» **Work item**:
When you reproduce the listing, keep every word as it is and drop the pictures.

-------- Material provided

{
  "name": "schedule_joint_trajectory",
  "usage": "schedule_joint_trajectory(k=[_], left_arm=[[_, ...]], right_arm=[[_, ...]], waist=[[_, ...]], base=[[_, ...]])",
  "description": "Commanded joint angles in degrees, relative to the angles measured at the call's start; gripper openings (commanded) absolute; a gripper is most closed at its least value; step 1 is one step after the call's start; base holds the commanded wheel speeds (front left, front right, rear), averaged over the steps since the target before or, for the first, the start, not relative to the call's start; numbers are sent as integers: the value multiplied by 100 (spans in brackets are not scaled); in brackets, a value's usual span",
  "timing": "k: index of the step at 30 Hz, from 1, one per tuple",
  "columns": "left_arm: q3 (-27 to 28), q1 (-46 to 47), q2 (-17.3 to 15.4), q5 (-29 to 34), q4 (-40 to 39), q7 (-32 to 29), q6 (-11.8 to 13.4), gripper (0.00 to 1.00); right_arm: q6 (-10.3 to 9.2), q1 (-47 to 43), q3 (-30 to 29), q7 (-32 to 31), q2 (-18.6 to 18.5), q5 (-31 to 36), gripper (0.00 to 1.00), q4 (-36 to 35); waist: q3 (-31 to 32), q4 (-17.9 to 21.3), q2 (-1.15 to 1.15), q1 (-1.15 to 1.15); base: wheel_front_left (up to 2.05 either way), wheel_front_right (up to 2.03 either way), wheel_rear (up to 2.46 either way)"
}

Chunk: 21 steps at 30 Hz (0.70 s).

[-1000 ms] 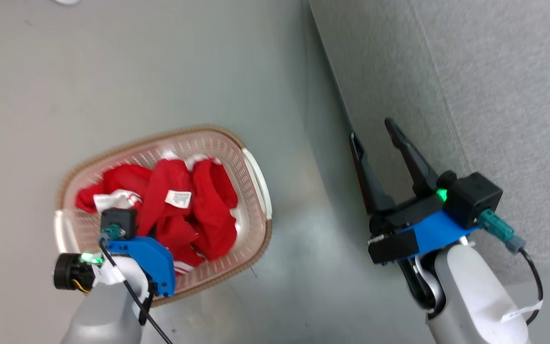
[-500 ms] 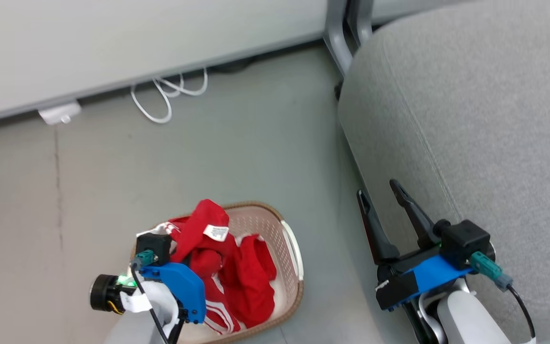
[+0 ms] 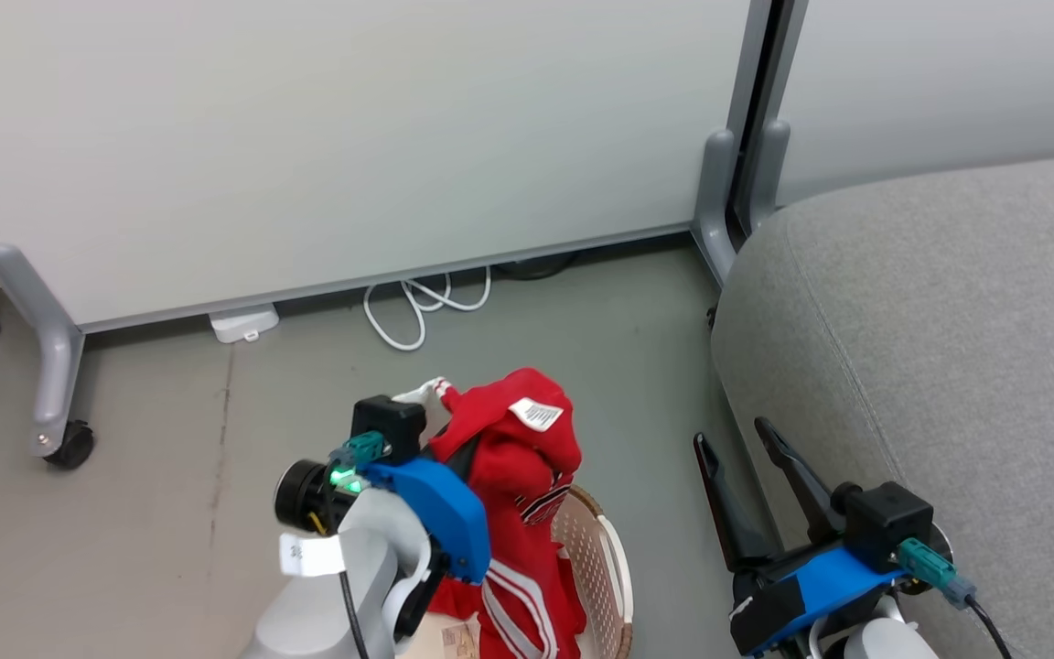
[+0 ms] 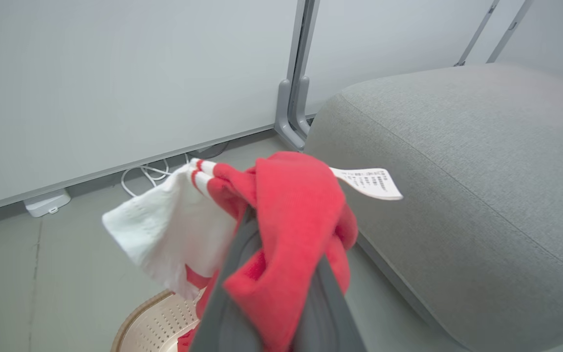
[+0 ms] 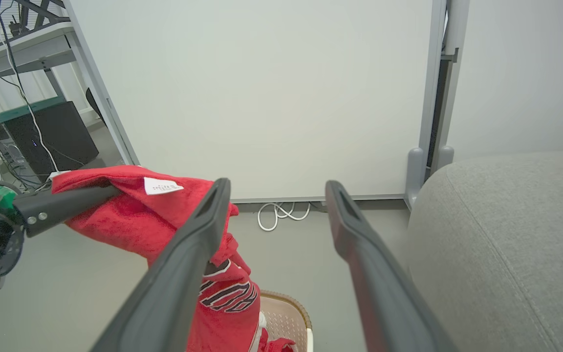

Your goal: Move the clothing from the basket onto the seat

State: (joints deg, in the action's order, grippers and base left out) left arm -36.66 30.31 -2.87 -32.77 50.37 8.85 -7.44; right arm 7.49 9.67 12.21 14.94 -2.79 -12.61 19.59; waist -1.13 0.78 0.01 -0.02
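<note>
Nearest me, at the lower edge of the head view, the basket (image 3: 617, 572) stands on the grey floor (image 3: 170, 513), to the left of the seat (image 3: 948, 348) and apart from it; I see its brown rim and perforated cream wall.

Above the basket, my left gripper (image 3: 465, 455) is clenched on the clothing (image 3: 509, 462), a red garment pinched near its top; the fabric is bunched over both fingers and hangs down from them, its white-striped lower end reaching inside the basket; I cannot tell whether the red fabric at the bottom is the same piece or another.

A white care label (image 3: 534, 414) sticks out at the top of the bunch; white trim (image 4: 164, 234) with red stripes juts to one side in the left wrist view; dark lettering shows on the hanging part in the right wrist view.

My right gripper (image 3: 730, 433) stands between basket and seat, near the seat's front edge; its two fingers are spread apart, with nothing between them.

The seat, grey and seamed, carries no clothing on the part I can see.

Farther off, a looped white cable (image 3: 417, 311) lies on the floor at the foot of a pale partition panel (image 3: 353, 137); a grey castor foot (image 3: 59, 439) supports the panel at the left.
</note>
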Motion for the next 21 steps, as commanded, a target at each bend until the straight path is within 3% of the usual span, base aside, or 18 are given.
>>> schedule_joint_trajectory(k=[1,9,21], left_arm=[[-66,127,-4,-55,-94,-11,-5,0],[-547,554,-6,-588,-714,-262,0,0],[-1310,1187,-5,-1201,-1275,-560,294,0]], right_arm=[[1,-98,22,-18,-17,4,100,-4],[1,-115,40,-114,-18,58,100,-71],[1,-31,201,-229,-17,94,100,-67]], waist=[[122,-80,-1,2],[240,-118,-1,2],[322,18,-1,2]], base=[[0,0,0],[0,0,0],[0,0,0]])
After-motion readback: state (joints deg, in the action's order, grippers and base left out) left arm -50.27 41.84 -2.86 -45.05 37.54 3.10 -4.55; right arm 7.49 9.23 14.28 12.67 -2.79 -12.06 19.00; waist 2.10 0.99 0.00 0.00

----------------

» **Solution to the exercise**:
{
  "name": "schedule_joint_trajectory",
  "usage": "schedule_joint_trajectory(k=[_], left_arm=[[_, ...]], right_arm=[[_, ...]], waist=[[_, ...]], base=[[_, ...]])",
  "description": "Commanded joint angles in degrees, relative to the angles measured at the call's start; gripper openings (commanded) absolute; a gripper is most closed at its least value; step 1 is one step after the call's start; base holds the commanded wheel speeds (front left, front right, rear), averaged over the steps since the target before or, for the first, the start, not relative to the call's start; numbers are sent as integers: the value multiplied by 100 (spans in brackets are not scaled); in brackets, a value's usual span",
  "timing": "k: index of the step at 30 Hz, from 1, one per tuple",
  "columns": "left_arm: q3 (-27 to 28), q1 (-46 to 47), q2 (-17.3 to 15.4), q5 (-29 to 34), q4 (-40 to 39), q7 (-32 to 29), q6 (-11.8 to 13.4), gripper (0.00 to 1.00); right_arm: q6 (-10.3 to 9.2), q1 (-47 to 43), q3 (-30 to 29), q7 (-32 to 31), q2 (-18.6 to 18.5), q5 (-31 to 36), gripper (0.00 to 1.00), q4 (-36 to 35); waist: q3 (-31 to 32), q4 (-17.9 to 21.3), q2 (-1.15 to 1.15), q1 (-1.15 to 1.15); base: wheel_front_left (up to 2.05 either way), wheel_front_right (up to 2.03 either way), wheel_rear (up to 2.46 either way)"
}

Chunk: 21 steps at 30 Hz (0.70 s).

[-1000 ms] 
[-500 ms] 
[+0 ms] 
[+0 ms] 
[+0 ms] 

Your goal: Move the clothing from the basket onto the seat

State: (joints deg, in the action's order, grippers and base left out) left arm -36.66 30.31 -2.87 -32.77 50.37 8.85 -7.44; right arm 7.49 9.67 12.21 14.94 -2.79 -12.61 19.59; waist -1.13 0.78 0.01 -0.02
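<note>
Nearest me, at the lower edge of the head view, the basket (image 3: 617, 572) stands on the grey floor (image 3: 170, 513), to the left of the seat (image 3: 948, 348) and apart from it; I see its brown rim and perforated cream wall.

Above the basket, my left gripper (image 3: 465, 455) is clenched on the clothing (image 3: 509, 462), a red garment pinched near its top; the fabric is bunched over both fingers and hangs down from them, its white-striped lower end reaching inside the basket; I cannot tell whether the red fabric at the bottom is the same piece or another.

A white care label (image 3: 534, 414) sticks out at the top of the bunch; white trim (image 4: 164, 234) with red stripes juts to one side in the left wrist view; dark lettering shows on the hanging part in the right wrist view.

My right gripper (image 3: 730, 433) stands between basket and seat, near the seat's front edge; its two fingers are spread apart, with nothing between them.

The seat, grey and seamed, carries no clothing on the part I can see.

Farther off, a looped white cable (image 3: 417, 311) lies on the floor at the foot of a pale partition panel (image 3: 353, 137); a grey castor foot (image 3: 59, 439) supports the panel at the left.
</note>
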Motion for the next 21 steps, as commanded, a target at each bend until the straight path is within 3% of the usual span, base aside, or 18 are given.
>>> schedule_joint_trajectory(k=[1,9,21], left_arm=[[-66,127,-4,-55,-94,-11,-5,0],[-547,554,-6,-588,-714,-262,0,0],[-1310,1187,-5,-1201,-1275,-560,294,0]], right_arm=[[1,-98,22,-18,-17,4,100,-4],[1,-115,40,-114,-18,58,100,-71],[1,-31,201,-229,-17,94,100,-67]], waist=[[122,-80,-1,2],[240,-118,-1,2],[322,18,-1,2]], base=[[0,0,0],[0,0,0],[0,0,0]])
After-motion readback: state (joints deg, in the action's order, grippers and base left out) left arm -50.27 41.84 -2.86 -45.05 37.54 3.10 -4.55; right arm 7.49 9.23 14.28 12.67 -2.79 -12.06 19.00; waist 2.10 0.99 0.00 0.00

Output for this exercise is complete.